Why would hotels be open under these kind of conditions and why would foreign companies at risk of liability claims, not evacuate staff, unless Cabo Delgado had indeed been secured as claimed by our sources? As we speak foreign investors has started to flock to Namibia to invest there, in a waiting mood when the Oil is ready for commercial purposes.
Another thing is all along, rebels that were in the area were known as Ansar Al Sunna, but now we are hearing that the Saudi funded *Al Shabaab,* which is active in Kenya and Somalia where the United States has military bases, is now in Mozambique.
When we asked our sources, they said that Ansar Al Sunna were on the run, but the new rebels who undertook the latest strikes since Zimbabwe left, are not the same rebels but better armed, much more organized, more experienced and well-funded terrorists.
This leaves the question as to what is really going on in Cabo Delgado?
1. Firstly, we have to acknowledge that these types of terrorist activities seem to replicate themselves wherever a third world nation finds oil, wherever the US wants to establish a base or where the US have military presence in Africa, who is next, if not Namibia at Kavango basin in Kavango West region?
2. It would seem that in line with US Petrol Dollar and foreign policy, the US have a vested interest in controlling Mozambican gas, to regulate supply and maintain prices for the profits of their gas companies, the same can replicate itself in Namibia.
3. Since Trump reached out to Zimbabwe, it looks like the Biden administration (Biden is one of the sponsors of Zimbabwe’s ZDERA sanctions) wants to ensure that Zimbabwe does not get access to oil in Mozambique, as US sanctions on any country are centered on restricting access to oil and US dollars to pay for oil.
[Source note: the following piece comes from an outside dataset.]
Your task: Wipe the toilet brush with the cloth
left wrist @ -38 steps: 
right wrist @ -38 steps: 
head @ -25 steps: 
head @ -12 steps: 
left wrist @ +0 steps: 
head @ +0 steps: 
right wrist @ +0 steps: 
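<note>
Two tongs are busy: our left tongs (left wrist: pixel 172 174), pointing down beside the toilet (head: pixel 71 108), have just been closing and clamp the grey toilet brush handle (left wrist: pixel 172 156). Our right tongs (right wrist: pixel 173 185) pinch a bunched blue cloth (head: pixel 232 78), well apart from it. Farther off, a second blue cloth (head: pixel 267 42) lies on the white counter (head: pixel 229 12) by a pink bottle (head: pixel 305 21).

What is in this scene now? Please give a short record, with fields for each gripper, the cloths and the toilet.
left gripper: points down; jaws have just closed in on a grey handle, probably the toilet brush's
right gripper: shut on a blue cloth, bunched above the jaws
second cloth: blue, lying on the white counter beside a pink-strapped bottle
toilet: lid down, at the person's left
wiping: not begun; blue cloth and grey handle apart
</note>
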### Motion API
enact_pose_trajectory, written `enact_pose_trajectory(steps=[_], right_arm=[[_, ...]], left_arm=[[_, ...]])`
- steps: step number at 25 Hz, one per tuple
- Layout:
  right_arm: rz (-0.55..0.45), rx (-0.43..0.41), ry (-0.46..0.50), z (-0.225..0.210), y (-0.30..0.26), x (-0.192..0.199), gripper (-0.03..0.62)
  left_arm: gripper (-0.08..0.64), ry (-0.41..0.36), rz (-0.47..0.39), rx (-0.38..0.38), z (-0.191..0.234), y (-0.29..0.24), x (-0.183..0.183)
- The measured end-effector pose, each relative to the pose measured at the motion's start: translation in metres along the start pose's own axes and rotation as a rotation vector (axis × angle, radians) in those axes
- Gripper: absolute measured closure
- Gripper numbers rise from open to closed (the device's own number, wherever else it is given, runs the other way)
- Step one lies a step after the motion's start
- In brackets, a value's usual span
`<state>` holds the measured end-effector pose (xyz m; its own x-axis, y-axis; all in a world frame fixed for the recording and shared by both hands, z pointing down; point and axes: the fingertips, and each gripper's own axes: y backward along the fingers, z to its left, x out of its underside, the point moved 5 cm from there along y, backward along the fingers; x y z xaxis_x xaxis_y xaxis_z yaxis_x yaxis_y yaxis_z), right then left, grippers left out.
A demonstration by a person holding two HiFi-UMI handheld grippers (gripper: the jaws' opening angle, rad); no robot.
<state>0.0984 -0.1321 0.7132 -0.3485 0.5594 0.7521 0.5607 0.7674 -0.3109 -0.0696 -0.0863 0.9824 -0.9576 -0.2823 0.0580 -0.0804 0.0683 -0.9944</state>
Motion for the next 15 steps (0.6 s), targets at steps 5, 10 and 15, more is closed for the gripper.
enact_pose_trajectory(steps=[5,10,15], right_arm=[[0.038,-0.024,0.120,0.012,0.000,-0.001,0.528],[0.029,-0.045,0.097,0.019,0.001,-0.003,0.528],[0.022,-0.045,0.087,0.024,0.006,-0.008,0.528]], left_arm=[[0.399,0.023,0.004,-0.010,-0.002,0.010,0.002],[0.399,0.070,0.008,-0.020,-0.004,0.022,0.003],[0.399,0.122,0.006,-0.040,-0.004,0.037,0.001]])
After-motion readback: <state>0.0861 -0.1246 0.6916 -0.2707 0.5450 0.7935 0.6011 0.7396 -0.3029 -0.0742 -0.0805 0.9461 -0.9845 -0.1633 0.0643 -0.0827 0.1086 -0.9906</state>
4. Finally, as with all other places where the US control oil, chances are they are also considering establishing a permanent presence (a US base) to secure the resource. And as Rutendo wrote in a previous installment -where Zimbabwe, Zambia and Mozambique meet- we have a small little area called *Kanyemba,* where Zimbabwe is said to have vast uranium deposits._
Alongside that area is *Muzarabani,* which is said to also hold some of the largest inland deposits of gas and potentially oil, outside the Taoudeni Basin._
Rumors are that the US has been negotiating with the Zimbabwean government for rights to develop a huge city and US military base there, to close out the Russians and Chinese. However, sources say that the Zimbabwean government has not been forthcoming. Is this not taking place somewhere in Namibia?
So, now the suspicion is that the US is using terrorists to try and pressure the two countries [Zimbabwe and Mozambique], to give up control of their fossil fuels and uranium, with the intention of establishing a permanent presence [military base] in a strategic location in any of the two states._
This is why the media of South Africa, alongside its Western partners, has jumped onto making a loud noise about Cabo Delgado, yet they were quiet since December when Zimbabwe was doing it’s job there and corporate civilians were free to travel to the region in safety and in Namibia the British government media known as Sky news they were just making noise about *Recon-Africa* doing oil drilling in Namibia Kavango East and now CNN just air the same story and is just to attract the international sympathetic community to rally behind the community that are oppressed and disenfranchised of their land and resources. It starts like that always everywhere around the world.
It seems like this is another elaborate US false flag to pave way for US presence in the region. However, the problem is once the US army come into a region, they never leave, turmoil ensues, they cause more false flags using Islamic terrorists and destabilise the region to advance US foreign policy. We must start paying attention to alternative sources of information and not Western media.
By: Rutendo Bereza Matinyarare of ZUAUWS, Alberto Mbusz and Vetaruhe Kandorozu of Namibia Omipanda Village and retired politician.